**What is required**
Transcribe the listing word for word, beginning at its first line and ending at the line containing "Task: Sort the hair"; omit the pictures.

*** Block opens ***

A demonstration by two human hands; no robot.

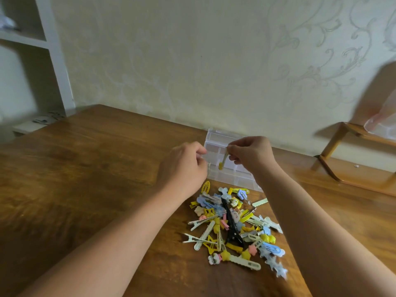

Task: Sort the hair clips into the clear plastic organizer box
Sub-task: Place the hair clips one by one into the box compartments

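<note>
Right hand (250, 154): thumb and fingers pinched on the top end of a yellow clip (222, 160), which hangs down over the clear box (227, 166). Left hand (184, 163): fingers curled at the box's left edge; whether they grip anything, cannot tell. Box sits on the wooden table (90, 168), far side, by the wall. Clip pile (233, 228) lies just near of the box.

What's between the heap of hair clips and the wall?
Head view: the clear plastic organizer box stands there on the wooden table, with both hands above it.
</note>
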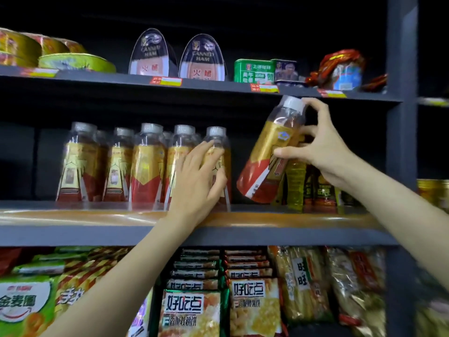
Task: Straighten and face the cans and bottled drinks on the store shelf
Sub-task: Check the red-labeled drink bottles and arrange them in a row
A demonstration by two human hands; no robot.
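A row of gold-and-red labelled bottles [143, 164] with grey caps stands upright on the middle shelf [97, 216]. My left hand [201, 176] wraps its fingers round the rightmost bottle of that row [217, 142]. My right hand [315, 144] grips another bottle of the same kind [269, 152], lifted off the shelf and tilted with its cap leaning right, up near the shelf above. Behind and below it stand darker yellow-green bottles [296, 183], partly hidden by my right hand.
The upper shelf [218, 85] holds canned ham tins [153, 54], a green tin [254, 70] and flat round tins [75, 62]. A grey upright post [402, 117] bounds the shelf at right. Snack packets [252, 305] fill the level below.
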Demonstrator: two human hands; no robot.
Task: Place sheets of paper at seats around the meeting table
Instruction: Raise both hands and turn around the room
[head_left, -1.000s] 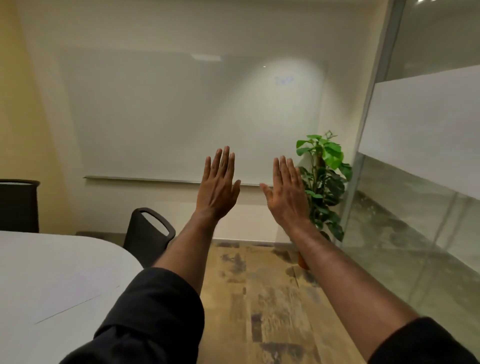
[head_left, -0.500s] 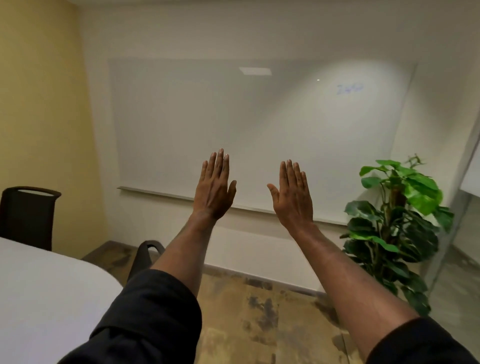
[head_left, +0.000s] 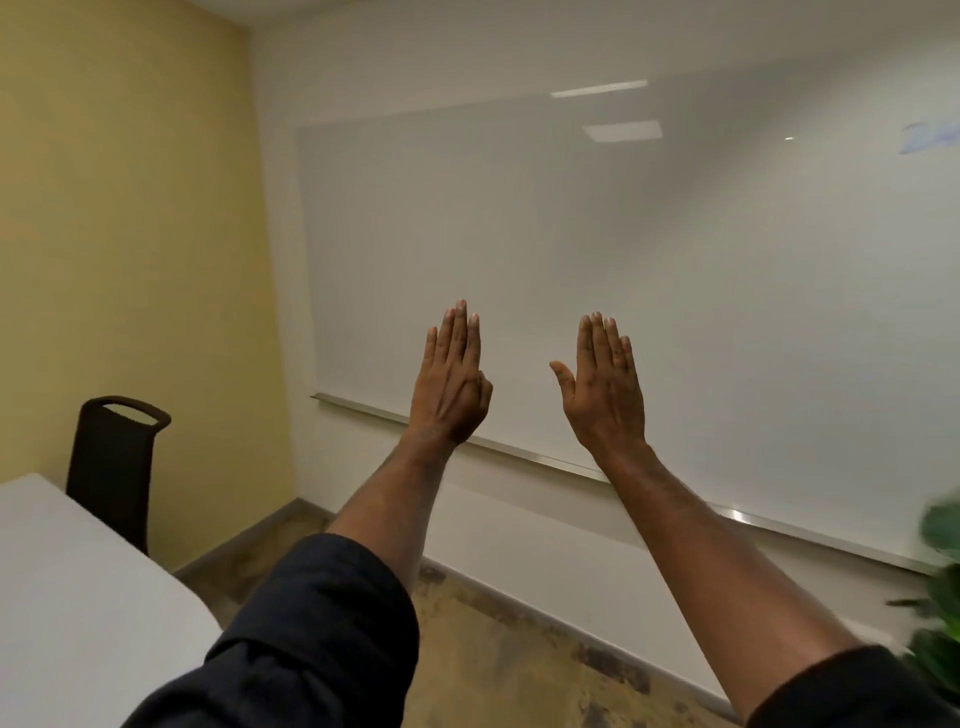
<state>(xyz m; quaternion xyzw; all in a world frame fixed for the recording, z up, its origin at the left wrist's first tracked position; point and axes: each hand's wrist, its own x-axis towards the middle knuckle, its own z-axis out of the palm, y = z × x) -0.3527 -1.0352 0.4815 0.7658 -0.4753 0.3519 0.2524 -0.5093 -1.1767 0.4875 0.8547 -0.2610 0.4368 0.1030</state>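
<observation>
My left hand (head_left: 451, 382) and my right hand (head_left: 604, 387) are both raised in front of me, backs toward the camera, fingers straight and pointing up. Neither holds anything. They hover in the air before the whiteboard, about a hand's width apart. The white meeting table (head_left: 78, 597) fills the lower left corner, well below and left of my left hand. A black chair (head_left: 114, 467) stands at its far side against the yellow wall. No sheet of paper is visible on the part of the table that shows.
A large whiteboard (head_left: 623, 312) with a metal tray rail covers the wall ahead. A green potted plant (head_left: 940, 597) shows blurred at the right edge. Mottled brown floor (head_left: 493, 649) lies between table and wall.
The view has swung left: the glass wall and plant slid out to the right, the yellow wall came in. Both hands stay raised and empty, with the fingers closer together.
</observation>
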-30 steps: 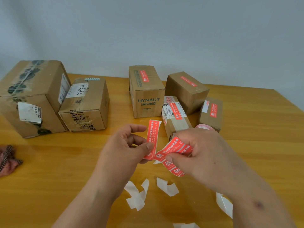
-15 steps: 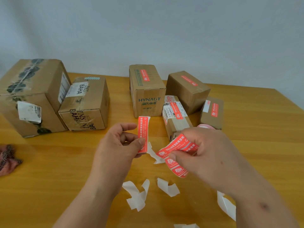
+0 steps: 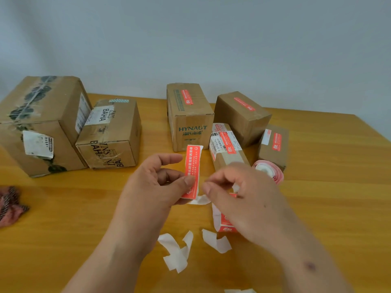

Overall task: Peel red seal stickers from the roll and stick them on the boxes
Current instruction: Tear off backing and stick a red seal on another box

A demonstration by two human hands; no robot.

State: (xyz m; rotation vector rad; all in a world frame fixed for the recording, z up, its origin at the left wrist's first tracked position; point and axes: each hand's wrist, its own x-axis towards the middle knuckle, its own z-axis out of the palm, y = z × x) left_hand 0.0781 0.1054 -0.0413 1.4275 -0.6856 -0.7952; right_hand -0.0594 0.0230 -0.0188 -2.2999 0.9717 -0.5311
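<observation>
My left hand (image 3: 154, 187) pinches a peeled red seal sticker (image 3: 192, 170) between thumb and fingers and holds it upright above the table. My right hand (image 3: 243, 195) is just to its right, motion-blurred, with curled fingers. A short strip of red stickers (image 3: 223, 224) hangs under its palm, held by the lower fingers. The sticker roll (image 3: 267, 171) lies on the table behind the right hand. Four boxes at the centre and right carry red seals: the HYNAUT box (image 3: 188, 121), a brown box (image 3: 239, 121), and two small boxes (image 3: 227, 157) (image 3: 273, 151). A big box (image 3: 40, 123) and a BAHA box (image 3: 110, 136) at left show none.
White backing scraps lie on the wooden table (image 3: 63, 218) in front of my hands (image 3: 175, 250) (image 3: 215, 243) and under the sticker (image 3: 200, 200). A red patterned cloth (image 3: 10, 205) sits at the left edge. A grey wall stands behind the boxes.
The sticker has come free of the strip and my left hand now holds it upright. My right hand has moved left toward it, and the strip now hangs under the palm.
</observation>
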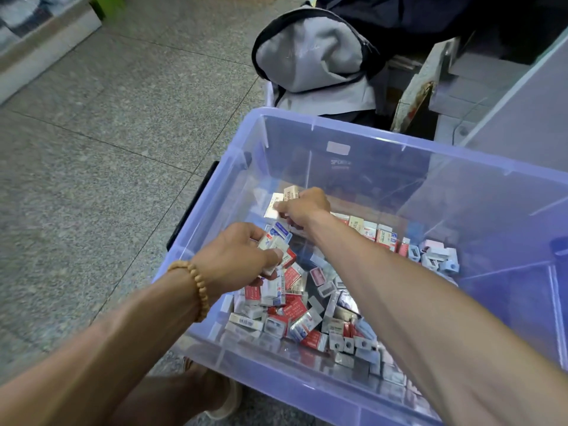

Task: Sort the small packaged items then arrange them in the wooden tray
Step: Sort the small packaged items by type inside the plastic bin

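Head view — looks steeply down, close over bin (399, 142).

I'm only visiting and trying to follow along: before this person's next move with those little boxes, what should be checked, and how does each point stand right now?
1. Left hand has a firm hold: ok, its fingers curl round a bunch of small boxes.
2. Right hand has a hold: ok, it pinches a pale box at the bin's far left end.
3. Loose boxes within reach: ok, a mixed pile lies in the clear plastic bin.
4. Boxes already sorted by kind: not ok, red, white and blue ones lie jumbled.
5. Wooden tray ready to receive them: cannot tell, none is in view.
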Motion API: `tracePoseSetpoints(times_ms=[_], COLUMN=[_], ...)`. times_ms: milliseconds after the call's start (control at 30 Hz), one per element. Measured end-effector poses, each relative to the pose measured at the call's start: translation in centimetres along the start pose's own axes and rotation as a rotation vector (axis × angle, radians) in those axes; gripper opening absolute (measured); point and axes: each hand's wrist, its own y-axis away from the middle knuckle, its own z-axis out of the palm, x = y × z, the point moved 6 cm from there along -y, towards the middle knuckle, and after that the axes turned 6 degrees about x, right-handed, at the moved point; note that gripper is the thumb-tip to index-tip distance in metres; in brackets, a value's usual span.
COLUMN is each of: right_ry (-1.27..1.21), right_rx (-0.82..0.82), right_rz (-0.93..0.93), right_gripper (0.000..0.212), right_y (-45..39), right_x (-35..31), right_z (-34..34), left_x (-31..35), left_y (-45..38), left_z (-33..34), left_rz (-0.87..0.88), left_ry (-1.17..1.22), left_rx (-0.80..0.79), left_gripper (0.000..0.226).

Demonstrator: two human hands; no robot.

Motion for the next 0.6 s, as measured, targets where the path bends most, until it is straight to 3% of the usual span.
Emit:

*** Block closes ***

**Reply to the exercise**
A demonstration by two human hands; no robot.


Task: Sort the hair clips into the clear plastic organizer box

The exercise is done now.